Eventually I keep shuffling around and she blurts out fine I am laying down etc and we go to bed. I again shuffle around and can't sleep the entire night.

This brings me to now – at this state I feel like I am going emotionally numb. I don't want to fight this battle anymore. There is no evidence she has ever done anything behind my back – but she loves the attention of other people and sort of just keeps chatting along and it doesn't matter with who.

I feel there were some trust levels broken and some emotional manipulation – and any time I bring anything up I am the bad guy. I just don't know what to do. It's like being married to two people. One is very sweet and loving and praises me for my efforts and our marriage and is loving, the other is the attention craver that will say the most hurtful things in the world, drops the D-Day words, dismisses me and tells me what I am feeling. I just don't know what to do. I asked if we have problems and she says no, I asked if there's counseling we can do and she says no everything is fine but the way I am reacting to this external communication/validation thing.

...Well I confronted her about it last night in a non-threatening, here are the logical concerns - this is bugging me - wtf way.

She assured me nothing is going on at all in this situation. She kept saying she just likes talking to different people through social media as it gives an outlet and perspective and she loves me and would never threaten our relationship.
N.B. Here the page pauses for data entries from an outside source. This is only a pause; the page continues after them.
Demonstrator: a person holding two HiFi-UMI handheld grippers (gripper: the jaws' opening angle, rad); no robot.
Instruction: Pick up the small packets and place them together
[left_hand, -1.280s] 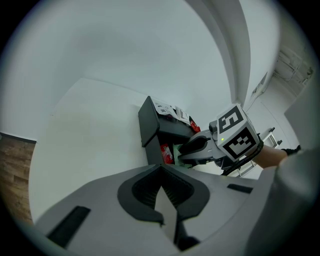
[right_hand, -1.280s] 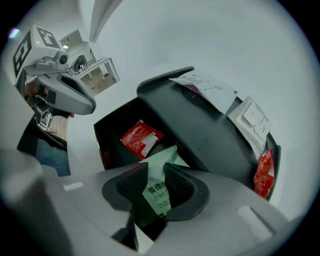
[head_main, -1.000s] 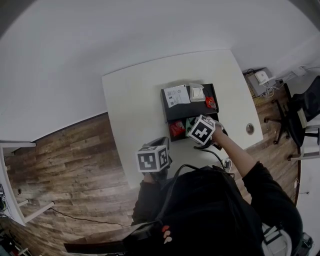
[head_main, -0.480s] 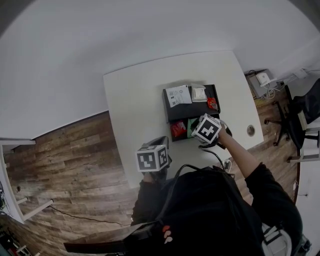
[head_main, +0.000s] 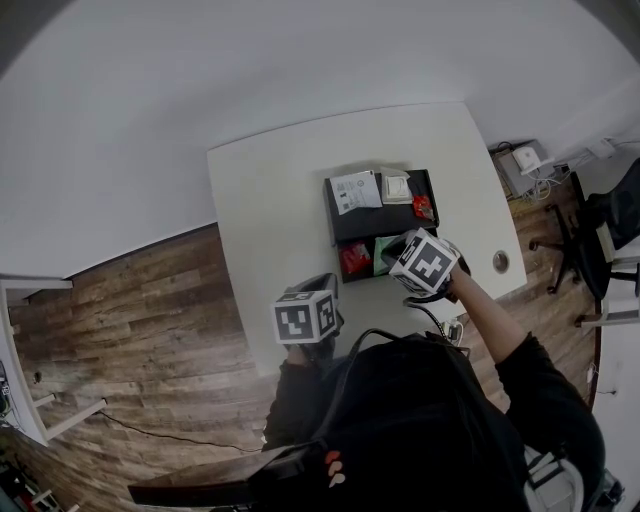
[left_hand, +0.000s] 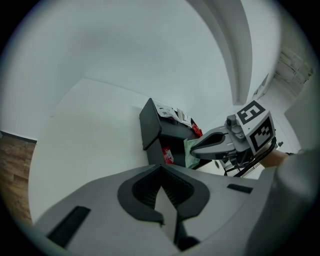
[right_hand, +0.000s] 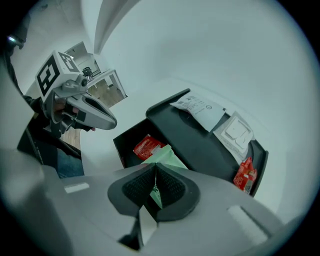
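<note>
Right gripper (right_hand: 156, 172): clamped tight on upper edge of green packet (right_hand: 167, 156), held over near compartment of black tray (right_hand: 195, 140).
Red packet (right_hand: 146, 147): lay inside that compartment, just beside green packet.
Second red packet (right_hand: 244, 174): lay at tray's far right end.
Printed sheet (right_hand: 200, 109), white packet (right_hand: 235, 131): rested on tray top.
Left gripper (left_hand: 161, 172): clenched, empty, over white table (head_main: 270, 200), apart from tray.

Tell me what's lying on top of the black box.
A printed sheet, a white packet and a red packet. Anything under the sheet is covered.
</note>
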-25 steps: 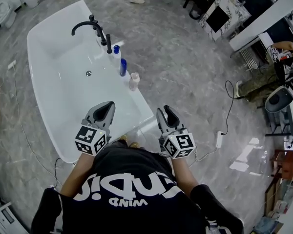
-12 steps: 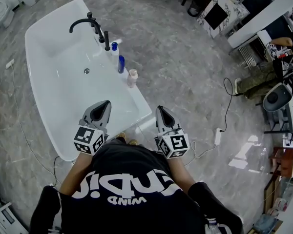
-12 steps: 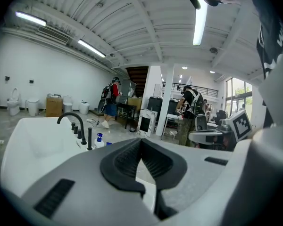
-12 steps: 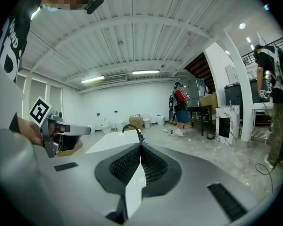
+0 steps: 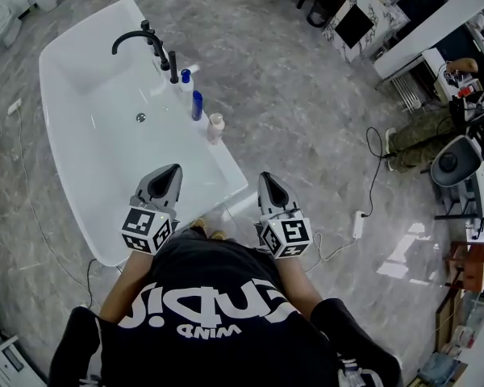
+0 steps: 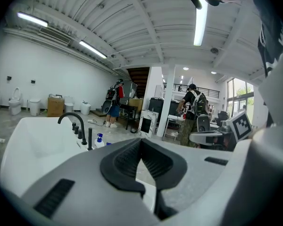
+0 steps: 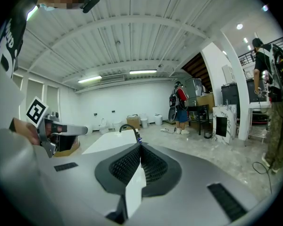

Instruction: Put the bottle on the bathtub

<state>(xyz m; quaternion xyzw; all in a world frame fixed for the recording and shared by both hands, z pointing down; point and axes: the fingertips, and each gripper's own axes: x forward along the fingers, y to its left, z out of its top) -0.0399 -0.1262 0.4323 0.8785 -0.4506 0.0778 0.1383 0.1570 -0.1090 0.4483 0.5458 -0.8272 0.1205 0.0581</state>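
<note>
The bathtub (image 5: 73, 95), at ten o'clock in the head view, is seen as smooth, glossy white, and its faucet (image 5: 133, 40) as matt black metal. The floor (image 5: 306, 119) is finished in polished grey stone. The left gripper (image 5: 174, 169) and right gripper (image 5: 266, 177) are moulded in matt grey plastic, with ribbed black pads (image 6: 125, 161).

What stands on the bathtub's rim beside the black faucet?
Three bottles in a row: white bottle with blue top, blue bottle, pale pink bottle. Nothing covers them.
</note>
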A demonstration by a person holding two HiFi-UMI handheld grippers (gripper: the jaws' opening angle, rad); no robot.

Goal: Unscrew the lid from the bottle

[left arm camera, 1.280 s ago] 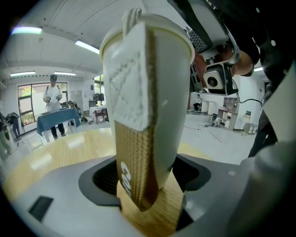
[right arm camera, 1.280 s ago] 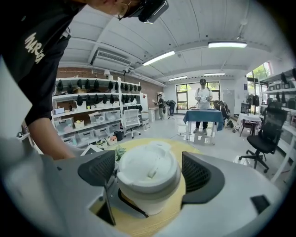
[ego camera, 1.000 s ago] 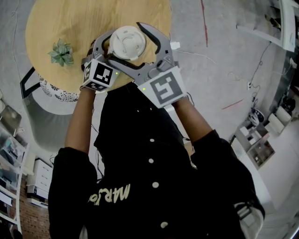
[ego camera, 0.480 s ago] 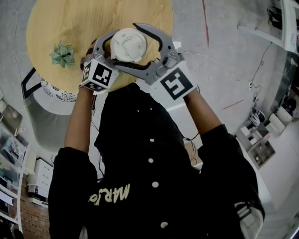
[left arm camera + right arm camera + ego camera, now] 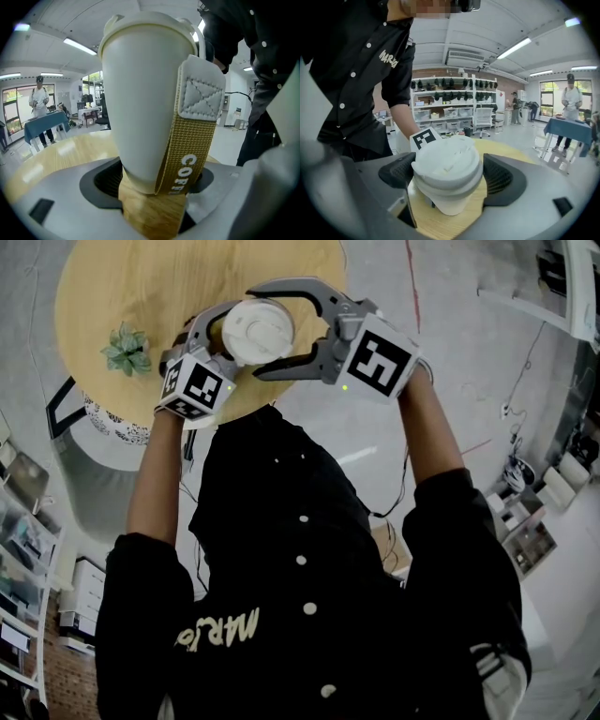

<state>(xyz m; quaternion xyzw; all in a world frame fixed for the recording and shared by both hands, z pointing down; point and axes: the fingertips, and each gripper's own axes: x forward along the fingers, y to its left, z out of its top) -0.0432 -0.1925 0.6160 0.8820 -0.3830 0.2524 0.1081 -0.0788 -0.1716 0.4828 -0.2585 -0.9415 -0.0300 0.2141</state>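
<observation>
A round table (image 5: 141,287) with a pale wooden top stands on a grey concrete floor (image 5: 450,362). Near the table's left edge sits a small green spiky-leaved plant (image 5: 126,346). A white, dark-patterned rounded object (image 5: 112,423), too unclear to identify, shows under the table's near rim.

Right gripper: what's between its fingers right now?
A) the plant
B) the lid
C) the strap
B: in the right gripper view the white lid sits between the right gripper's fingers.
</observation>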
I brought up the past things and she said this isn't like that at all and she doesn't talk to those people anymore etc.

She handed me her phone and opened the app conversation and showed it all to me. It all seemed normal except the lines that we saw and I exclaimed about on the couch are now gone... she also said she wasn't texting from the bed the other night and said she was on other sites and looking things up... I reiterated what I/we saw from the messages and she denied it happening and then said oh it must have been about how this guy is trying to be good studying but it is hard etc. I didn't have my glasses on but flat out I didn't see the messages I swear I saw the other day… She also said you cannot delete messages in the app. She then also denied texting from the bedroom the other night and she was up browsing and reading things.

She kept reassuring/trying to comfort me and fell asleep holding me and made an off handed comment during another conversation with self-degrading remark about well she's a ***** etc. I told her I didn't want to hear it and don't know what to think.

This morning I looked up the app details and in older versions – yes you could not delete messages. You can now in its current versions.
I don't know wtf to think. I basically said this is really odd and left it so i could sleep as it was basically 5 hours until I had to be up for work.

I want there to be a smoking gun - boom here you go correct this or done or something along those lines but there isn't. There's sketchy behavior some past things and my memory. At this point – I think I will talk to a lawyer friend for advisement. It seems like I almost need to wait for something to happen again. If she comes and directs blame at me for talking to her last night I am going to call her out of the App being able to delete messages and I know what I saw (again) but can't prove.

TLDR: Wife having multiple emotional affairs with other men for self comfort - when I try to talk about or do anything she denies everything, covers the evidence and slowly manipulates me.